ACTIVITY » Retype, word for word, each line between the lines holding "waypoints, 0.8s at" and "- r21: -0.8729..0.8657", inclusive, and leave the rest of the data alone.

DATA SEGMENT »
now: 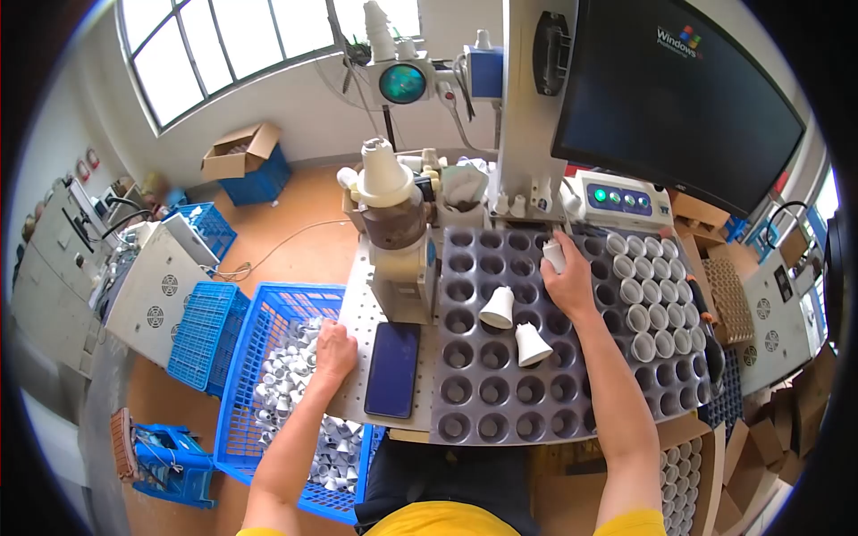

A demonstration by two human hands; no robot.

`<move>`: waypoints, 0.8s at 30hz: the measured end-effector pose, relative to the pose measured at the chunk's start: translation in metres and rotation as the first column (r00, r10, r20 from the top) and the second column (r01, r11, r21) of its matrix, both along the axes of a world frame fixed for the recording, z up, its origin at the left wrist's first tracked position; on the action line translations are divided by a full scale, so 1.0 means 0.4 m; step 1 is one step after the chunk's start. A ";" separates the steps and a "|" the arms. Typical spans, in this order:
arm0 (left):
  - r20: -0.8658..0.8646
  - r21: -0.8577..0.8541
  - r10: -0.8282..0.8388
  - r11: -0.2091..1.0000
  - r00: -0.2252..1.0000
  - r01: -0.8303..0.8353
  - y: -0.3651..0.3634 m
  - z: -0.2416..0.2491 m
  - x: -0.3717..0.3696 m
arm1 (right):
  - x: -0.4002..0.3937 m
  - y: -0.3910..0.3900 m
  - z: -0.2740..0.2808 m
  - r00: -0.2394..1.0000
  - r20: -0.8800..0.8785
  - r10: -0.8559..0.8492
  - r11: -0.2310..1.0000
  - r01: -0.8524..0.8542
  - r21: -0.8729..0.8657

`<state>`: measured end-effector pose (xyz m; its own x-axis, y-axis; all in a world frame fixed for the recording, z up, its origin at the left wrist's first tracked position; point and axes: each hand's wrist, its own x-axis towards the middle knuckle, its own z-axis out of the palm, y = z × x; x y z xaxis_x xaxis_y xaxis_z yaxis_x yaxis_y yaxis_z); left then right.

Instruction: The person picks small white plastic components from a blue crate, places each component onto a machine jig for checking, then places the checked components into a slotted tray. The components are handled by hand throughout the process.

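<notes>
The right hand (pixel 569 279) has its fingers wrapped round a small white cup (pixel 554 258), over the far part of the black tray (pixel 476 372). Two more cups (pixel 533 346) lie tipped on the tray, left of that arm. The left hand (pixel 335 350) is curled near the blue basket (pixel 234 380) of white pieces (pixel 279 380); whether it holds anything, one cannot tell.

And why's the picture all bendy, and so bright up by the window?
Head view: probably a very wide lens, as the monitor bows and the picture's corners go black; head view: the window is overexposed, its panes washed out white.
</notes>
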<state>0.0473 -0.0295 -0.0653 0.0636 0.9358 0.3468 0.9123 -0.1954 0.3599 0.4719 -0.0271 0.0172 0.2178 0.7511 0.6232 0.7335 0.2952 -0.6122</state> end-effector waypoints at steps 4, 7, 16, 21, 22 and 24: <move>0.007 -0.037 -0.001 0.999 1.000 0.001 -0.007 0.015 0.005 | 0.005 -0.008 0.004 0.999 0.006 -0.054 0.992 0.054 -0.114; -0.003 -0.021 -0.012 1.000 1.000 0.012 -0.007 0.011 0.003 | 0.010 -0.013 0.006 0.998 0.029 -0.061 0.988 0.064 -0.138; -0.011 0.004 -0.050 0.999 0.999 0.050 -0.005 -0.004 -0.008 | 0.011 -0.016 0.013 0.998 0.027 -0.055 0.986 0.059 -0.159; -0.010 0.009 -0.032 0.999 0.999 0.032 -0.005 0.000 -0.005 | 0.010 -0.017 0.014 0.999 0.008 -0.049 0.985 0.050 -0.167; -0.010 0.008 -0.034 0.999 0.999 0.034 -0.004 -0.002 -0.006 | 0.011 -0.017 0.014 0.999 0.008 -0.047 0.985 0.047 -0.163; -0.009 0.006 -0.039 0.999 0.999 0.039 -0.002 -0.004 -0.007 | 0.010 -0.018 0.016 0.999 0.007 -0.046 0.984 0.047 -0.173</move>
<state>0.0443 -0.0303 -0.0669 0.1028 0.9304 0.3518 0.9073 -0.2327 0.3503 0.4760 -0.0342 0.0236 0.2536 0.8369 0.4850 0.7457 0.1502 -0.6491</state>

TASK OUTPUT »
`<move>`: waypoints, 0.8s at 30hz: the measured end-effector pose, relative to the pose measured at the chunk's start: translation in metres and rotation as the first column (r00, r10, r20 from the top) and the second column (r01, r11, r21) of its matrix, both along the axes of a world frame fixed for the recording, z up, its origin at the left wrist's first tracked position; on the action line translations are divided by a full scale, so 1.0 means 0.4 m; step 1 is one step after the chunk's start. A ";" separates the steps and a "|" the arms. Typical spans, in this order:
arm0 (left):
  - r20: -0.8658..0.8646
  - r21: -0.8577..0.8541
  - r10: -0.8282..0.8388
  - r11: -0.2091..1.0000
  - r00: -0.2252..1.0000
  - r01: -0.8303..0.8353
  - y: -0.3651..0.3634 m
  - z: -0.2416..0.2491 m
  - x: -0.3717..0.3696 m
arm1 (right):
  - x: -0.4002..0.3937 m
  - y: -0.3910..0.3900 m
  - z: -0.2740..0.2808 m
  - r00: -0.2394..1.0000
  - r20: -0.8800..0.8785
  - r10: -0.8559..0.8492
  - r11: -0.2310..1.0000
  - r01: -0.8524..0.8542
  - r21: -0.8729..0.8657

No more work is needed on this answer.